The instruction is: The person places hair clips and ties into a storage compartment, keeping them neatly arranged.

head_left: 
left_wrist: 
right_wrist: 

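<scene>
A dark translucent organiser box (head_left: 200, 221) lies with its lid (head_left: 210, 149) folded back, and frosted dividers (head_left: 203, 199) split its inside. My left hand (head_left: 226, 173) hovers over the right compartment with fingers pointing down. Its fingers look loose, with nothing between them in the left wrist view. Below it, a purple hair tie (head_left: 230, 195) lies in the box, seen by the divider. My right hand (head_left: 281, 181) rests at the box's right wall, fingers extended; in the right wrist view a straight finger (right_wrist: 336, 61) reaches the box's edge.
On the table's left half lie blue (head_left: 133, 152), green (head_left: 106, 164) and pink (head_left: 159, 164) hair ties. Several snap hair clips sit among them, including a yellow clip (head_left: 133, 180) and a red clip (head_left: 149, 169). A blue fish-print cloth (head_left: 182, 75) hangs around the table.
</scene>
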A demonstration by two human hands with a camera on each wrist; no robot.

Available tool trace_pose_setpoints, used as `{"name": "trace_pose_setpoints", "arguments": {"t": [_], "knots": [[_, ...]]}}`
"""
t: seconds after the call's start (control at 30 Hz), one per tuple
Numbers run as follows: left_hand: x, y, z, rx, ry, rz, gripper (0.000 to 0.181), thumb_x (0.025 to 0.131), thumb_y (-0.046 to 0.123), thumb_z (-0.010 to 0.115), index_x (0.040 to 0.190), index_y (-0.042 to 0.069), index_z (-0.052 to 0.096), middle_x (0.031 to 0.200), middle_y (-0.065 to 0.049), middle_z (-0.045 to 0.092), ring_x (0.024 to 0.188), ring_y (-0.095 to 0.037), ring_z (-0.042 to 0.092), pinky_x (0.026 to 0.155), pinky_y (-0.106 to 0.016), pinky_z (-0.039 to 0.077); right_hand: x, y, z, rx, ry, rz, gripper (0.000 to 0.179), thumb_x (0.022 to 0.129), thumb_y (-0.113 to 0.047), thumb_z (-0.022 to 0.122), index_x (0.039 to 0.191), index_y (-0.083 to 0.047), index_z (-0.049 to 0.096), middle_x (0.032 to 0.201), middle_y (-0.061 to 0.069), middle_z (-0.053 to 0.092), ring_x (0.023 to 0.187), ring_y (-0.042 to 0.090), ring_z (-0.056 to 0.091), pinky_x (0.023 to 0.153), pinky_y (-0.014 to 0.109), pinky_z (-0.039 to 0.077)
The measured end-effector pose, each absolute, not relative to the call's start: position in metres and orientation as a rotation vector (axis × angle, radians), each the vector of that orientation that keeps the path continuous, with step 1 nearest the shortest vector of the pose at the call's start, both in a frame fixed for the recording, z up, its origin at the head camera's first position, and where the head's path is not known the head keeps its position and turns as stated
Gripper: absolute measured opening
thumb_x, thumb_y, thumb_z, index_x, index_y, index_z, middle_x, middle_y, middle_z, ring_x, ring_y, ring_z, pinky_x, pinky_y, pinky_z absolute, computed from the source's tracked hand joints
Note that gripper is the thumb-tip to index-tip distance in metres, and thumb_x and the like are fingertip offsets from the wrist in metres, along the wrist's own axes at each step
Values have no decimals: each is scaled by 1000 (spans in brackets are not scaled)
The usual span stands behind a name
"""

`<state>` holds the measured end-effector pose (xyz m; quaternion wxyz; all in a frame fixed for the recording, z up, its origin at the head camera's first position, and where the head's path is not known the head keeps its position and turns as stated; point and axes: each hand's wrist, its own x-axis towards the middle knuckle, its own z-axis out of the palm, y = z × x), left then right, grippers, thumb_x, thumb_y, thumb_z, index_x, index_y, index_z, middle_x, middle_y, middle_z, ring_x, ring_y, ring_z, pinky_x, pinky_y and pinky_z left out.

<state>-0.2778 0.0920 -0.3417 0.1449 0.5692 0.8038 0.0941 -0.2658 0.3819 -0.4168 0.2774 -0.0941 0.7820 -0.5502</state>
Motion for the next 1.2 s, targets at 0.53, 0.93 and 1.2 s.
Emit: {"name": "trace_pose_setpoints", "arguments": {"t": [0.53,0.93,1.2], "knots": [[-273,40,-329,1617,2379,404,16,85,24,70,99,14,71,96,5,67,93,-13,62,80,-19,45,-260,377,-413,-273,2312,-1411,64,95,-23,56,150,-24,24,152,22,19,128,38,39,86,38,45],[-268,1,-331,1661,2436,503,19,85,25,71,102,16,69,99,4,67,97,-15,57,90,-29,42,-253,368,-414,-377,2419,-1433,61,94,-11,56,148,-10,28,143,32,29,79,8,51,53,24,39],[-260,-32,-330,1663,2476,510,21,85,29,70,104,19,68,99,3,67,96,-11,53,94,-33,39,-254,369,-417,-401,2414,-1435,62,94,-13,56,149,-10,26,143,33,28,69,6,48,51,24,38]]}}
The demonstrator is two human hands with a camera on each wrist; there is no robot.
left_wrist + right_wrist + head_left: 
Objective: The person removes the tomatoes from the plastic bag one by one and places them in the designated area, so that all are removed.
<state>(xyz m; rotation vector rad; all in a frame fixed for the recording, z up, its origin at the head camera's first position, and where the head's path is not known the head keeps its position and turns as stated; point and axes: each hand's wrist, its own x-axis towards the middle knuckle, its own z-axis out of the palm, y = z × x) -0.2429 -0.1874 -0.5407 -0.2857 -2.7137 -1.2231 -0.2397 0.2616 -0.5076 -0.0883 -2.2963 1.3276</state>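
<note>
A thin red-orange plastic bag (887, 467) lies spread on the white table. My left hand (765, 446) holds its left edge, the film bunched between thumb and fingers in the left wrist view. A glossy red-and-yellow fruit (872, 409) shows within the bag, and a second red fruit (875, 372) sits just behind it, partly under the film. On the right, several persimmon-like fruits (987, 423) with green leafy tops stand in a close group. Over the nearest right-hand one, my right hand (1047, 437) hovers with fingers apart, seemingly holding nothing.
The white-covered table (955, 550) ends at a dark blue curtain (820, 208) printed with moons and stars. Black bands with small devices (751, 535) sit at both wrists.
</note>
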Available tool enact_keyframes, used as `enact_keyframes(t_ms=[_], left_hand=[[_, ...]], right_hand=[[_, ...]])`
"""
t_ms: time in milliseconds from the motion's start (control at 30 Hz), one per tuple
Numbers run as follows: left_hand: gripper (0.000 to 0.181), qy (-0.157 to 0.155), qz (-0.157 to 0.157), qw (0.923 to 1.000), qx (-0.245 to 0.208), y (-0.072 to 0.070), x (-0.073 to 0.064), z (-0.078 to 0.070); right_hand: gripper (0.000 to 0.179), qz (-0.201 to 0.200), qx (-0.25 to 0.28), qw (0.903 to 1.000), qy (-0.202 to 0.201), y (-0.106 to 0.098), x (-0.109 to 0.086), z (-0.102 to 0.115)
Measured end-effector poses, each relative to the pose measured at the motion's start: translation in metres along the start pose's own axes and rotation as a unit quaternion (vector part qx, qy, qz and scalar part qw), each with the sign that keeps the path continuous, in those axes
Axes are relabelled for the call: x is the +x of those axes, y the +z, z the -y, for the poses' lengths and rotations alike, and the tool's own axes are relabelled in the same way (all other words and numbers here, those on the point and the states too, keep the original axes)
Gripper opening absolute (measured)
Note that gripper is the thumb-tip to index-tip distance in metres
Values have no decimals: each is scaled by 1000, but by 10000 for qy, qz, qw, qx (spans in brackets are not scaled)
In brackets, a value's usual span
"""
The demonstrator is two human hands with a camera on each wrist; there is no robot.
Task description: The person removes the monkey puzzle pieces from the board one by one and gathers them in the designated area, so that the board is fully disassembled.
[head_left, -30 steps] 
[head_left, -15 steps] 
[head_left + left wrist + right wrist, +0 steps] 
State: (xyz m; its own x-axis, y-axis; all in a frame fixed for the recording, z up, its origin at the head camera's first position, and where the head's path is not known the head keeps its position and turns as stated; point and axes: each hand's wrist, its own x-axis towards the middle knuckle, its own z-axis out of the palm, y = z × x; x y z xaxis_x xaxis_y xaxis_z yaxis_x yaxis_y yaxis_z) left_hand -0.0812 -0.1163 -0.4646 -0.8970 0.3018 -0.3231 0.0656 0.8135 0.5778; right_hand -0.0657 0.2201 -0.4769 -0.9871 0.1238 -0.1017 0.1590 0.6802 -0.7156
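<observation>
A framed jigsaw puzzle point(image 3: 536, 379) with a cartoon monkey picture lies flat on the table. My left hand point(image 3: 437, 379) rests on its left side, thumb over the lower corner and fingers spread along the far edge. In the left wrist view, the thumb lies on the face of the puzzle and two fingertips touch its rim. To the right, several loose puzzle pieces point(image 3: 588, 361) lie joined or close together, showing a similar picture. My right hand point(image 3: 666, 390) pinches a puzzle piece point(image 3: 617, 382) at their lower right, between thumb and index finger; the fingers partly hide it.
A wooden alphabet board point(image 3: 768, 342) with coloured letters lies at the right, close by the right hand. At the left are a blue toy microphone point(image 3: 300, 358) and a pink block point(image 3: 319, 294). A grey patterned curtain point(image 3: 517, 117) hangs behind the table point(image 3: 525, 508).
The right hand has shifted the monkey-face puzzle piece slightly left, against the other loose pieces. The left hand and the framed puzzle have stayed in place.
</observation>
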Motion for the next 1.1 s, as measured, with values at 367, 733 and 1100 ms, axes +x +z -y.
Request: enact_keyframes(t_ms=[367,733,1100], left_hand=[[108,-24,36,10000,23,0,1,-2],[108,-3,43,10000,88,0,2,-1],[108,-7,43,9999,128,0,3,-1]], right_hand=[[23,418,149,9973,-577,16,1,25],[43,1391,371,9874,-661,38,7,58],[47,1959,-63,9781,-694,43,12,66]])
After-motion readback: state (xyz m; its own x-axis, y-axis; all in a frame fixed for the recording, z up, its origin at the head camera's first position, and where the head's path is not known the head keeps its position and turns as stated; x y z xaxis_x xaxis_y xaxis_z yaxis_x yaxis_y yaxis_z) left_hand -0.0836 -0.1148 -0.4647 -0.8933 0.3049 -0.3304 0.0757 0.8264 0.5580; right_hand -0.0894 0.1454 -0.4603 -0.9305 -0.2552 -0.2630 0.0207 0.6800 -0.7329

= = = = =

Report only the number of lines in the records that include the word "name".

3